We performed the following procedures to assess the appropriateness of the IAS 8 disclosures with respect to the estimated impact of the initial adoption of IFRS 17: • Understood and evaluated the relevant controls and governance process in place for the determination and approval of key methodologies, judgments and assumptions; • Understood and evaluated the relevant controls in place with respect to the valuation of the impact on the Group’s accumulated profit on adopting IFRS 17 at the transition date; • Challenged management’s conclusions with respect to impracticability and the transition approach and ensured it was in accordance with the requirements of IFRS 17; • Obtained an understanding of and challenged the key methodologies, judgements and assumptions used to develop and calculate the impact on the Group’s accumulated profit on adopting IFRS 17 at the transition date. We involved our actuarial specialists to evaluate the key actuarial judgments made including the approach to the fair value calculation at the transition date; the calculation of the fully retrospective CSM at inception; and an estimation of the change in this CSM to the transition date; • Performed testing oner the fair value models used to calculate the impact on the Group’s accumulated profit on adopting IFRS 17 at the transition date. In doing so we determined whether the model adequately incorporated the methodology adopted; and • Reviewed the quantitative and qualitative disclosures to ensure they comply with the requirements of IAS 8. Based on the audit procedures performed and evidence obtained, we consider the disclosures related to the initial impact of IFRS 17 to be appropriate.

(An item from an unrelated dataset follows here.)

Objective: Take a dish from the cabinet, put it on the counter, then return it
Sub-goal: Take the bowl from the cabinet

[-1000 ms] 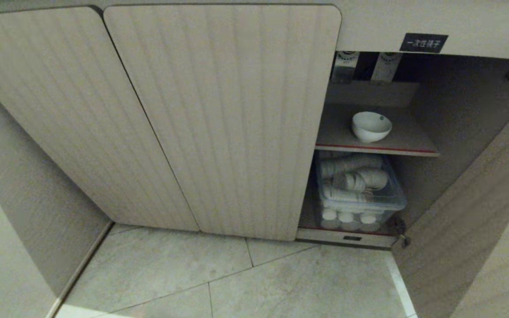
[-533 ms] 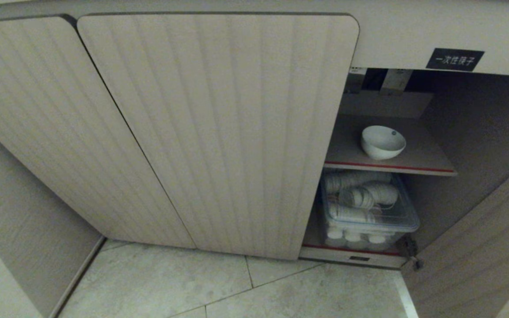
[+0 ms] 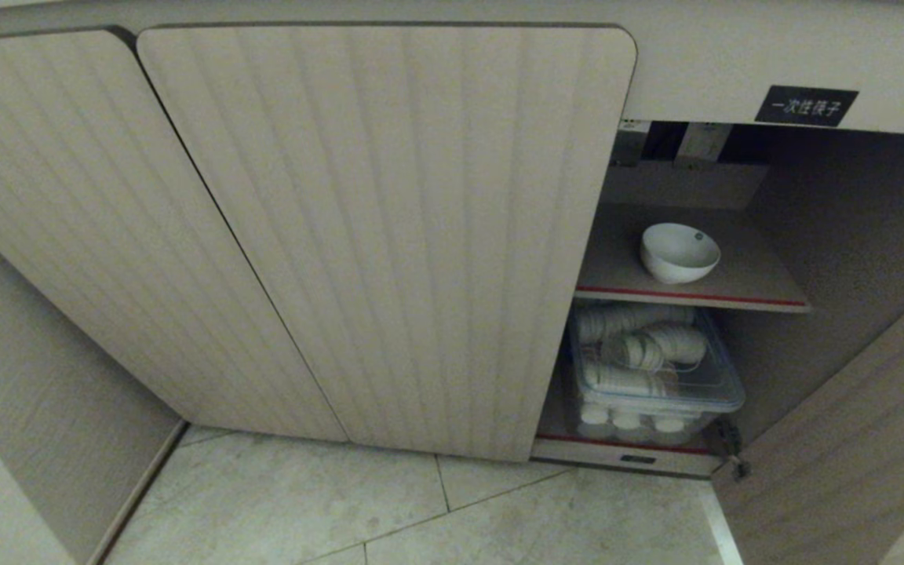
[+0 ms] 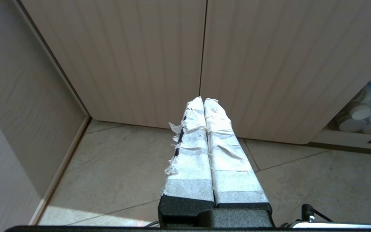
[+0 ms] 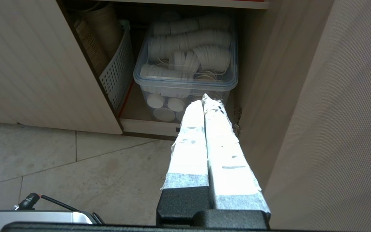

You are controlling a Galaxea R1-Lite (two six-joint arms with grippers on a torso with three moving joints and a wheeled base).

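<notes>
The dish (image 3: pixel 679 252), a small white bowl, stands upright on the red-edged upper shelf (image 3: pixel 742 290) of the cabinet (image 3: pixel 389 235), whose right compartment is open. The counter is out of view. Neither arm shows in the head view. My left gripper (image 4: pixel 203 100) is shut with nothing in it, low over the floor in front of the two closed ribbed doors (image 4: pixel 140 58). My right gripper (image 5: pixel 203 100) is shut and empty too, pointing at the open compartment's lower level, below the shelf with the dish.
A clear lidded box (image 3: pixel 656 369) (image 5: pixel 185 71) of stacked white cups fills the lower level, beside a perforated white basket (image 5: pixel 116 69). The open door (image 3: pixel 844 439) (image 5: pixel 327 122) stands at the right. A side panel (image 3: pixel 12 408) closes off the left; tiled floor (image 3: pixel 421 518) lies in front.
The whole head view shifted about a second ago, so the cabinet opening and bowl sit lower and further right in it; over the last half second it has held still. Nothing in the cabinet moved.
</notes>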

How we tailored the audit scope We tailored the scope of our audit to ensure that we performed enough work to be able to give an opinion on the financial statements as a whole, taking into account the structure of the Group and the Company, the accounting processes and controls, and the industry in which they operate. Decisions regarding scoping require a significant degree of professional judgement based on quantitative and qualitative considerations, including the size and nature of business activities in each operating entity. The Group is predominantly based in the United Kingdom and writes business across four main product lines, being Defined Benefit risk transfers, Individual Annuities, Lifetime Mortgages and Long-term Care Plans. The Group consists of the parent Company, Just Group plc, and a number of subsidiary companies, of which the most significant are Just Retirement Limited and Partnership Life Assurance Company Limited, which conduct substantially all the insurance business on behalf of the Group.